This concludes our article on deep cleaning.  If you shouldn’t be reading this, don’t worry: you won’t have. 


Things That Are Awesome: Section XV.

June 21st, 2023

Bigger than five, less notable than ten, not as round as twenty.

-Prancing, pirouetting pachyderms.

-Ice cream that’s hard enough to chew and good enough you want to take your time doing it.
-Mixed nuts without raisins. 

-A cool breeze on a warm day
-A warm sun on a cold day.
-Impractical jokes.
-Multitudes of millipedes.  Not centipedes; those are awful.  Millipedes are alright. 

-Fascination. 

-Things that writhe without losing their ability to be adorable.  Think puppies or snakes; probably don’t think maggots. 

-Treemendousness. 

-That isn’t a typo.

-Seeing more things that change your perspective of old things that make you reflect on new things that leave you blindsided by yet more things.
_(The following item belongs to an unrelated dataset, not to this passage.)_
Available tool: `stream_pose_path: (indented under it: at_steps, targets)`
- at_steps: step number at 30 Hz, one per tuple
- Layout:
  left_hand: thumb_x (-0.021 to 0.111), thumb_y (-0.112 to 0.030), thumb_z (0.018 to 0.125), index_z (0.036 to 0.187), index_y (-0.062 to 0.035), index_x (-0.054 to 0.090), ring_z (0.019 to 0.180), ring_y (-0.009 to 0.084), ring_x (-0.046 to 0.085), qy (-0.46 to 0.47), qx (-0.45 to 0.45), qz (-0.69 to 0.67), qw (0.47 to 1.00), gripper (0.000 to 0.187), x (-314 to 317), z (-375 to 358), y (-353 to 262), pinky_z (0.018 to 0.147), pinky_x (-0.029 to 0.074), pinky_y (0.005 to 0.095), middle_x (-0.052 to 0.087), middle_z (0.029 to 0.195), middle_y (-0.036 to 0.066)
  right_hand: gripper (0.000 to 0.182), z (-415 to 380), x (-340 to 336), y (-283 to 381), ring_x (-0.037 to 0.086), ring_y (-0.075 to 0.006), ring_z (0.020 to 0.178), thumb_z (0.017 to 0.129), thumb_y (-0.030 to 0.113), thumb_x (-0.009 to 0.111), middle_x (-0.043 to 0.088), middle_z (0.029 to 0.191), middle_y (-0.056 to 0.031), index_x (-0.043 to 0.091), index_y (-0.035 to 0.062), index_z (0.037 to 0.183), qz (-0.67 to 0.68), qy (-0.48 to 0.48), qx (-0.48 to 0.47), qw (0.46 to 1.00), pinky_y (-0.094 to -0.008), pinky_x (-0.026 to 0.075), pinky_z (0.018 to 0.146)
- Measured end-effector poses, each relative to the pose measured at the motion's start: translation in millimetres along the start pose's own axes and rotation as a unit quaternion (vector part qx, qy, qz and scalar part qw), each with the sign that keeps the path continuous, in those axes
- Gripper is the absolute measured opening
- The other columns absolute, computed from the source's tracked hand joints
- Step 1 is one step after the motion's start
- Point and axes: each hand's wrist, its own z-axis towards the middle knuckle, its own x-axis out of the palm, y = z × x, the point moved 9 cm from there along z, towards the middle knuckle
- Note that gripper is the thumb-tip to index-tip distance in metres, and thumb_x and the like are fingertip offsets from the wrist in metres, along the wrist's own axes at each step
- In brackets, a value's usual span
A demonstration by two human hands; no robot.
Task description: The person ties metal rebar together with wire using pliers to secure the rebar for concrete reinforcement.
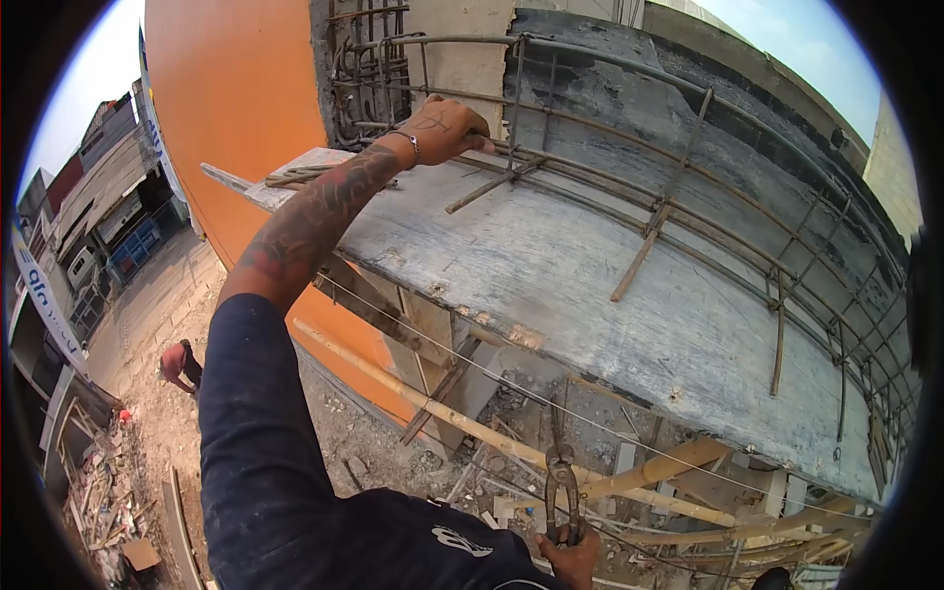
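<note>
Nearest, my right hand (572, 559) is closed round the handles of the pincers (562, 492), below the board's (531, 265) near edge; a bamboo pole (423, 398) crosses behind. My left hand (442, 128), fingers curled, meets the rebar cage (688, 165) by the far edge; its grip is unclear. Projecting bars obstruct the board; my forearm partly hides loose rods (295, 175). Beyond: orange wall (236, 98), stooping person (179, 366).

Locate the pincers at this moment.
In the head view, the pincers are low and a little right of centre, held jaws-up in the person's right hand, below the near edge of the grey board in the picture.
</note>
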Motion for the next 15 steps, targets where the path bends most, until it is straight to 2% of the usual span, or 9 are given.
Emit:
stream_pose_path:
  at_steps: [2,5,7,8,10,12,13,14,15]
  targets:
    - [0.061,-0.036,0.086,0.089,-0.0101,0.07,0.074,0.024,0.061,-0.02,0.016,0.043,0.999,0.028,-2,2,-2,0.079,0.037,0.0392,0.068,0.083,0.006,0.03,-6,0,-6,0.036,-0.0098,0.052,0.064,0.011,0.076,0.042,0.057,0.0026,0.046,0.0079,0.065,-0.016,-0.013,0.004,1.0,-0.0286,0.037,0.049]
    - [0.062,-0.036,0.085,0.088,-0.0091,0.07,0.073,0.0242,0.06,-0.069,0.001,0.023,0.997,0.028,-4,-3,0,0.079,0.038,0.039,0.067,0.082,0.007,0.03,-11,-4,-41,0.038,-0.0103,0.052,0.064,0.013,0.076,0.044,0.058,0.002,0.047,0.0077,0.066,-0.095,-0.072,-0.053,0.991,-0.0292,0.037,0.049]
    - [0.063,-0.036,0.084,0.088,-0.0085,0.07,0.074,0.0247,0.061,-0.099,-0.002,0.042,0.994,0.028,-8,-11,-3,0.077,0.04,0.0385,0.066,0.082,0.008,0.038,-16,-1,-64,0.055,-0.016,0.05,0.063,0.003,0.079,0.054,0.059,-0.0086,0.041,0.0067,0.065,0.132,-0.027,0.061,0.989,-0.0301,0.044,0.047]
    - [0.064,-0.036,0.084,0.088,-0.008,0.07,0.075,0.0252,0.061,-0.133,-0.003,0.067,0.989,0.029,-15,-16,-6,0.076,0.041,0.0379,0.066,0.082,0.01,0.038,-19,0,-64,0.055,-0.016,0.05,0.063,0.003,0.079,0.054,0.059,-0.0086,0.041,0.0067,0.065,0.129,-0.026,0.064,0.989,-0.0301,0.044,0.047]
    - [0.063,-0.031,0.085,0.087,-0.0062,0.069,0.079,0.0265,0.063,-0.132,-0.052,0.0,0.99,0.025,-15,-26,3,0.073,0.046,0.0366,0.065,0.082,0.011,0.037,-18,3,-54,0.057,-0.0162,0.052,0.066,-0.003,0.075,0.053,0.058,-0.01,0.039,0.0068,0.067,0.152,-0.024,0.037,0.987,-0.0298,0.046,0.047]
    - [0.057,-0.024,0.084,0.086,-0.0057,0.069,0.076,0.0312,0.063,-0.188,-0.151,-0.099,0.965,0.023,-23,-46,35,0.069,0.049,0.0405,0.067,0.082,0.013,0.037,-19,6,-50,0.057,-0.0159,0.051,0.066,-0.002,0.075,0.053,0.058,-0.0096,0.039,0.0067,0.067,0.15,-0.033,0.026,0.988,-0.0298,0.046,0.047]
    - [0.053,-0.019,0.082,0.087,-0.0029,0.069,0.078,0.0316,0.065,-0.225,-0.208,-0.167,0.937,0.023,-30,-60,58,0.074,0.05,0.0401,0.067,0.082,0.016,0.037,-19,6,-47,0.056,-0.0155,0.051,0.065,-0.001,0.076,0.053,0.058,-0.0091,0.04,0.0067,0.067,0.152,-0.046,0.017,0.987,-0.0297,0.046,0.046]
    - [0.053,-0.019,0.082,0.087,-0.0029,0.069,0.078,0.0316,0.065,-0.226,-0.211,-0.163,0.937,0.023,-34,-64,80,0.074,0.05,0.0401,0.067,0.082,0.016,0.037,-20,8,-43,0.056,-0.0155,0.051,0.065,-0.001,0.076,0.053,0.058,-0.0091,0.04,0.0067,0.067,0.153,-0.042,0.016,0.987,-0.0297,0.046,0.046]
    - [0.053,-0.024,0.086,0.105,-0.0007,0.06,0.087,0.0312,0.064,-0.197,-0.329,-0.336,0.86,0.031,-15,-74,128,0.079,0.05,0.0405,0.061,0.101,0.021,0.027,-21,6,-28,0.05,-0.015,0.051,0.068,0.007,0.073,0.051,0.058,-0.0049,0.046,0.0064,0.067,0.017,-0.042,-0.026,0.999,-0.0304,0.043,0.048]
-Creatures that are whale-like in ecological niche and possibly behaviour while not even remotely being whales at all.  Particularly if they can’t swim. 

-Unorthodox juice.

-Secret forts in forests, made from forests, for forests.

-Stout, sturdy cupcakes with good solid butter icing that’s had a chance to set to be almost crunchy but not quite.

-Anything starting with p that’s pronounced as a t.  Pterosaurs.  Ptarmigans.  Etc. (not etc)

-Cloning dinosaurs at all. 

-Clowns appearing from the left of me valiantly protecting me from the Joker who is standing to the right of me. 

-Missing a limb and then finding someone else’s.

-Pangolins.  They’re very handsome.

-Animals doing normal jobs.  Only as long as they agreed to it and are being fairly compensated for it, though.

-Feathers being scales that went weird; I just like that being real and accurate, it’s very cool. 

-Arch things.  Archways, archmages, archives. 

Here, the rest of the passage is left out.